BEGIN
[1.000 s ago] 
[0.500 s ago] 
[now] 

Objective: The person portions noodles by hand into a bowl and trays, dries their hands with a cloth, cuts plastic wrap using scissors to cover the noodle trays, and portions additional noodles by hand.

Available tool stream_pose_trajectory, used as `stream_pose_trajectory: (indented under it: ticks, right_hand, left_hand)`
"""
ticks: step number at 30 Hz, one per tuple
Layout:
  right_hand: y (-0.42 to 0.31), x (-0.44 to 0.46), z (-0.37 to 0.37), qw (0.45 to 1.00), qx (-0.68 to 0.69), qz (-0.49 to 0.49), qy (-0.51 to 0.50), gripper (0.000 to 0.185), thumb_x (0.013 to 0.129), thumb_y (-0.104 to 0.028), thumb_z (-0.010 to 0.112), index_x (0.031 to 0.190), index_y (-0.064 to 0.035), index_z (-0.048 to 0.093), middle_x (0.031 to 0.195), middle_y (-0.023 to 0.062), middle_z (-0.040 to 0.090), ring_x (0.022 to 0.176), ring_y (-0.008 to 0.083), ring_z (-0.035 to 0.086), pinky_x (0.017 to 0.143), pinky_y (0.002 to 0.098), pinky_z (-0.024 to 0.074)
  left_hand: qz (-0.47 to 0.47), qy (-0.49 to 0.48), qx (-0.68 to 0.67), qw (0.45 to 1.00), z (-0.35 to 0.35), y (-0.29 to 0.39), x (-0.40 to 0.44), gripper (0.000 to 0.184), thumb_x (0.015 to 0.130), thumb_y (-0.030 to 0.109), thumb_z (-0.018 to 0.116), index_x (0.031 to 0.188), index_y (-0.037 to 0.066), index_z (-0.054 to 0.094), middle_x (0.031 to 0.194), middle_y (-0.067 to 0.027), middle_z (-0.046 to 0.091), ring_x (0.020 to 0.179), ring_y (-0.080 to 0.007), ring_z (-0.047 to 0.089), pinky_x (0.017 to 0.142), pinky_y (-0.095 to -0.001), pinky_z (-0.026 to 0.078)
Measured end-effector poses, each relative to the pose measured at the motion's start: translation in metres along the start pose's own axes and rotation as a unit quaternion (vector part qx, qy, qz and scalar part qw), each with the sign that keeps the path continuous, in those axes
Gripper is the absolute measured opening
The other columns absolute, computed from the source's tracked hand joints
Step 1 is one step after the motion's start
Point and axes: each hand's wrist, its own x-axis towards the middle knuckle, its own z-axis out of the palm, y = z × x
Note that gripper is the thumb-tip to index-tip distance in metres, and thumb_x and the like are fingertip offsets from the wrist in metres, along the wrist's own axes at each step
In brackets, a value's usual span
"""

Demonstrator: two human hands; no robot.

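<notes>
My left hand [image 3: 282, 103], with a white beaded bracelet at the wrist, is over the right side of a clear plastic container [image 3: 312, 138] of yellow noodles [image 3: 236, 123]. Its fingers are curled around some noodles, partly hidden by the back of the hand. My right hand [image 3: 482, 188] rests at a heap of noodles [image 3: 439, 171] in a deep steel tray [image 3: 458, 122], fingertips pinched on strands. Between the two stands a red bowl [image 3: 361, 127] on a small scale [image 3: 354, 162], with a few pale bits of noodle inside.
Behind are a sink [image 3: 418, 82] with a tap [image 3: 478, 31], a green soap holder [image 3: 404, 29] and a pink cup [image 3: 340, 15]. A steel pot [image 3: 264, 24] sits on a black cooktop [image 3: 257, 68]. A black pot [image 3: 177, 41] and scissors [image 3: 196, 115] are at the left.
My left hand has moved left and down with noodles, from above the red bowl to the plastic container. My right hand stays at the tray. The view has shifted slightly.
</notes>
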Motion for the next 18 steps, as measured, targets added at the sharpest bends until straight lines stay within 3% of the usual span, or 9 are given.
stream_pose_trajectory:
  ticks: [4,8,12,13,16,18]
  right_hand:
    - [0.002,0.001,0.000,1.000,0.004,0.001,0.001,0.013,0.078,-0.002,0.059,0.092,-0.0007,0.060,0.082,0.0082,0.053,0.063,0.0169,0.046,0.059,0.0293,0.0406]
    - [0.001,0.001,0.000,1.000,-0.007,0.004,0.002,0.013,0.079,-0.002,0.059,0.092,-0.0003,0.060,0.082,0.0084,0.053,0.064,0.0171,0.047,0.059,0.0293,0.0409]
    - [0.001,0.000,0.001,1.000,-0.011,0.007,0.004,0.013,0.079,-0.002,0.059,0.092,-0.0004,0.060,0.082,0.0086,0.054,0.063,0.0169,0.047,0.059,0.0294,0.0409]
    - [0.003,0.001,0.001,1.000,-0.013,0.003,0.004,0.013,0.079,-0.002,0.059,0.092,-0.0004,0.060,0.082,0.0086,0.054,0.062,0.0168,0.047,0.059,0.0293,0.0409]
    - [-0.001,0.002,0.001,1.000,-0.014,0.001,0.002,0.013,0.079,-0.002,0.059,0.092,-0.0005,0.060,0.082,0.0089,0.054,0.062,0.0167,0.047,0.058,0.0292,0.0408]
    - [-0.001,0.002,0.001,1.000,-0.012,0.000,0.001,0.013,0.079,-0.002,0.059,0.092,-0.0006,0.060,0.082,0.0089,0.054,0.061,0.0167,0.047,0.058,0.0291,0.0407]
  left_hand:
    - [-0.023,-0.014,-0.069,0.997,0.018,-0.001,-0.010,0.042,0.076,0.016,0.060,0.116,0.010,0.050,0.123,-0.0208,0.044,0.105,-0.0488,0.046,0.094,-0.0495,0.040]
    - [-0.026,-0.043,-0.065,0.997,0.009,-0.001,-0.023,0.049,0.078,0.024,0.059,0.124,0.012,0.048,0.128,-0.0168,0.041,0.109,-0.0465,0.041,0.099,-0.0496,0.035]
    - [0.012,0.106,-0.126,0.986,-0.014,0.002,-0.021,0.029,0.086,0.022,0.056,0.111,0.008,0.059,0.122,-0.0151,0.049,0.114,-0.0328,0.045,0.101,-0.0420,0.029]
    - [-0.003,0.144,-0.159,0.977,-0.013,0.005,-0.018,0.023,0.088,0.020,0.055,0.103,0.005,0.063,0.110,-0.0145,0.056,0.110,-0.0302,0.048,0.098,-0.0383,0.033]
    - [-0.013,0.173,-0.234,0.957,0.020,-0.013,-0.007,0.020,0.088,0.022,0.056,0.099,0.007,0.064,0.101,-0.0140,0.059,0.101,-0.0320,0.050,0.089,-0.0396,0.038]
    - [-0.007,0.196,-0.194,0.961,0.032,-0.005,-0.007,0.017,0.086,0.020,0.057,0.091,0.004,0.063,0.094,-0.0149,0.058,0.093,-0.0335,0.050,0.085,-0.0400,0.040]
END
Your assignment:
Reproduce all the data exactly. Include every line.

Task output:
[1.000 s ago] 
[0.500 s ago] 
[now] 

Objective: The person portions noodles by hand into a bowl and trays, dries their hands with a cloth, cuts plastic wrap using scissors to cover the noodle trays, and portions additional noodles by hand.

Available tool stream_pose_trajectory, used as `stream_pose_trajectory: (indented under it: ticks, right_hand, left_hand)`
"""
ticks: step number at 30 Hz, one per tuple
Layout:
  right_hand: y (-0.42 to 0.31), x (-0.44 to 0.46), z (-0.37 to 0.37), qw (0.45 to 1.00), qx (-0.68 to 0.69), qz (-0.49 to 0.49), qy (-0.51 to 0.50), gripper (0.000 to 0.185), thumb_x (0.013 to 0.129), thumb_y (-0.104 to 0.028), thumb_z (-0.010 to 0.112), index_x (0.031 to 0.190), index_y (-0.064 to 0.035), index_z (-0.048 to 0.093), middle_x (0.031 to 0.195), middle_y (-0.023 to 0.062), middle_z (-0.040 to 0.090), ring_x (0.022 to 0.176), ring_y (-0.008 to 0.083), ring_z (-0.035 to 0.086), pinky_x (0.017 to 0.143), pinky_y (0.002 to 0.098), pinky_z (-0.024 to 0.074)
  left_hand: qz (-0.47 to 0.47), qy (-0.49 to 0.48), qx (-0.68 to 0.67), qw (0.45 to 1.00), z (-0.35 to 0.35), y (-0.29 to 0.39), x (-0.40 to 0.44), gripper (0.000 to 0.184), thumb_x (0.015 to 0.130), thumb_y (-0.030 to 0.109), thumb_z (-0.018 to 0.116), index_x (0.031 to 0.188), index_y (-0.037 to 0.066), index_z (-0.054 to 0.094), middle_x (0.031 to 0.194), middle_y (-0.067 to 0.027), middle_z (-0.046 to 0.091), ring_x (0.020 to 0.179), ring_y (-0.080 to 0.007), ring_z (-0.047 to 0.089), pinky_x (0.017 to 0.142), pinky_y (-0.095 to -0.001), pinky_z (-0.026 to 0.078)
Measured end-effector poses, each relative to the pose measured at the motion's start: translation in metres along the start pose's own axes and rotation as a unit quaternion (vector part qx, qy, qz and scalar part qw), each with the sign that keeps the path continuous, in those axes
Gripper is the absolute measured opening
The other columns absolute, computed from the source's tracked hand joints
Step 1 is one step after the motion's start
Point and axes: each hand's wrist, its own x-axis towards the middle knuckle, its own z-axis out of the palm, y = z × x
Note that gripper is the thumb-tip to index-tip distance in metres, and thumb_x and the like are fingertip offsets from the wrist in metres, along the wrist's own axes at each step
In brackets, a value's usual span
"""

Demonstrator: two human hands; no robot.

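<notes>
My left hand [image 3: 282, 103], with a white beaded bracelet at the wrist, is over the right side of a clear plastic container [image 3: 312, 138] of yellow noodles [image 3: 236, 123]. Its fingers are curled around some noodles, partly hidden by the back of the hand. My right hand [image 3: 482, 188] rests at a heap of noodles [image 3: 439, 171] in a deep steel tray [image 3: 458, 122], fingertips pinched on strands. Between the two stands a red bowl [image 3: 361, 127] on a small scale [image 3: 354, 162], with a few pale bits of noodle inside.
Behind are a sink [image 3: 418, 82] with a tap [image 3: 478, 31], a green soap holder [image 3: 404, 29] and a pink cup [image 3: 340, 15]. A steel pot [image 3: 264, 24] sits on a black cooktop [image 3: 257, 68]. A black pot [image 3: 177, 41] and scissors [image 3: 196, 115] are at the left.
My left hand has moved left and down with noodles, from above the red bowl to the plastic container. My right hand stays at the tray. The view has shifted slightly.
</notes>
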Motion for the next 18 steps, as measured, targets added at the sharpest bends until straight lines stay within 3% of the usual span, or 9 are given.
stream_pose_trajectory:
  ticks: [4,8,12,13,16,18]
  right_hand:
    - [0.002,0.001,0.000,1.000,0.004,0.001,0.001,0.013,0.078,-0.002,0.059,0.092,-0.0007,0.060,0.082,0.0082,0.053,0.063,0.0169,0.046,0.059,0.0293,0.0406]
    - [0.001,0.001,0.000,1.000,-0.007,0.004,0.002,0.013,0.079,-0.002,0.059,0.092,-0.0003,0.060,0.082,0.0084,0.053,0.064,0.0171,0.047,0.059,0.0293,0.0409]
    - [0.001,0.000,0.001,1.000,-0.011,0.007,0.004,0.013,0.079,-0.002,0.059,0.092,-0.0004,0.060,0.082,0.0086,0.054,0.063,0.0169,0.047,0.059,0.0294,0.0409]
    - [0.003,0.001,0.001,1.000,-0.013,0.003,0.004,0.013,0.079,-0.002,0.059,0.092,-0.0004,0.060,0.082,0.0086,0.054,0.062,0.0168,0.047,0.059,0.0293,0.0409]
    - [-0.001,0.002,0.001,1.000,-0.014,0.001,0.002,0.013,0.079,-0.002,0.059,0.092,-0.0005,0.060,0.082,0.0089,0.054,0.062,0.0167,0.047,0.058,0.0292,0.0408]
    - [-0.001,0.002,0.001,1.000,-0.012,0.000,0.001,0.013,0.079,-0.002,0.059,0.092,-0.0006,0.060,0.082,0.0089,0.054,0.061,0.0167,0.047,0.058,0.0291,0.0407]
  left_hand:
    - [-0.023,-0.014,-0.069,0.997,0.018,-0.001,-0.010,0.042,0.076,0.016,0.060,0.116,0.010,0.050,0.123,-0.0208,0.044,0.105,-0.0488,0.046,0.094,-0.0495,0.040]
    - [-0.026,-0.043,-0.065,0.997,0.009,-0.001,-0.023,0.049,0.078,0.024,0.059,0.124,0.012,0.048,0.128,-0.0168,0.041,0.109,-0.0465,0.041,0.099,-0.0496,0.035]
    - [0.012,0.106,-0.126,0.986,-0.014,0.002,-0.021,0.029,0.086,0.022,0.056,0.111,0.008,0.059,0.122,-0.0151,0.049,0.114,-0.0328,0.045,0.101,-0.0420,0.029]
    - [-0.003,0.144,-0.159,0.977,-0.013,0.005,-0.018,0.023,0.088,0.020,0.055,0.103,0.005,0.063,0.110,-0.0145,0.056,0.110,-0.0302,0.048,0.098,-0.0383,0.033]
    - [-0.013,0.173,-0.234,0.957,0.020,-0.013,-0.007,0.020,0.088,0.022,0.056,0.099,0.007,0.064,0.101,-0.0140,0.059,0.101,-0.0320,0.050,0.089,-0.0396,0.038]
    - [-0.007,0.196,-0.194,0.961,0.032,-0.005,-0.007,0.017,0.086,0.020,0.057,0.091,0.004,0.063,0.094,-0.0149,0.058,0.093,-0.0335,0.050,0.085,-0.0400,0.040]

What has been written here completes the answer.